Aun así, Cabrera se muestra tranquila y, por ahora, el impago de la fianza no supone ningún efecto adverso para los acusados. "Normalmente estas fianzas se imponen si hay una víctima que ha sufrido daños y pagarla supone una atenuante, ya que muestra voluntad de reparación, pero en este caso no tiene ningún sentido".

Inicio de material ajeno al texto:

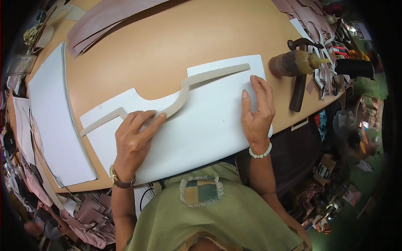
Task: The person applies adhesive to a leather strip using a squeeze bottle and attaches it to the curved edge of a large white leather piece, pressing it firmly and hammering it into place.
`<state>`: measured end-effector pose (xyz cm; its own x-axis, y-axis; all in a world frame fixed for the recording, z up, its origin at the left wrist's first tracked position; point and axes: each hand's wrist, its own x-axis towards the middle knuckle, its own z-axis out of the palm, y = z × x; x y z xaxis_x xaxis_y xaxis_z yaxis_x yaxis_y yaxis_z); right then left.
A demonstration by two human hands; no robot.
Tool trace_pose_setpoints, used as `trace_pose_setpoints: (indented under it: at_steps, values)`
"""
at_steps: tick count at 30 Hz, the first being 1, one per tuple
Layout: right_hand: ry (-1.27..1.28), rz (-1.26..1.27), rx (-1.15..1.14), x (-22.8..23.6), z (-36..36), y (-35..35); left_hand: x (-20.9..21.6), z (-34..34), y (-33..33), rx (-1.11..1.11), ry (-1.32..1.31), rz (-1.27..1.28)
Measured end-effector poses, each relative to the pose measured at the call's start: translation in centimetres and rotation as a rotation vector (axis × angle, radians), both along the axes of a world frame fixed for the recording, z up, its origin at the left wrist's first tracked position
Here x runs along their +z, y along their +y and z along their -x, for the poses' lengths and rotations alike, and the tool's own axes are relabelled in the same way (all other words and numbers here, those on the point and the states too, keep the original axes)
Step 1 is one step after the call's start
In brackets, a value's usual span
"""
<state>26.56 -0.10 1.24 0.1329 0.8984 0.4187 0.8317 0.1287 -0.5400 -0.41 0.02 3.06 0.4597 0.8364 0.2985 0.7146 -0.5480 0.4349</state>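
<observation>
The left hand (133, 136) reaches up from the lower edge, wrist slightly bent, knuckles uppermost, fingers curled forward and to the right. Its fingertips and thumb are on the narrow beige curved strip (181, 99) near its dip; whether they pinch it or merely press it down, I cannot quite tell, as the hand covers that part. The right hand (257, 115) stands on its outer side, fingers slightly bent and pointing away from the body, thumb well apart from them, nothing between; it is near the strip's right end, not touching it.

The strip lies on the large white smooth sheet (201, 121) with a notched far edge. Its long axis runs from lower left to upper right, with 2 fairly straight ends joined by a U-shaped bend that sags toward the body. The right end points at the brown-stained bottle with a yellowish nozzle (293, 63), which lies on the tan tabletop (150, 46).
</observation>
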Motion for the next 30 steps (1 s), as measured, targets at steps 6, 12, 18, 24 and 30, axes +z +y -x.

Mientras tanto, la lucha por la defensa de la vega que rodea València continua, y ahora cada vez más vinculada a la emergencia climática. En este sentido, la acción de los activistas del Forn de Barraca se convirtió en una chispa que ha prendido en muchas conciencias. "No pudimos paralizar la V-21, pero conseguimos generar un debate ciudadano y obligar a los políticos a posicionarse", recuerda una de las activistas, ahora encausadas. "Pensándolo bien, la acción fue un éxito y si volviera a encontrarme en la situación volvería a hacer lo mismo sin dudarlo", concluye.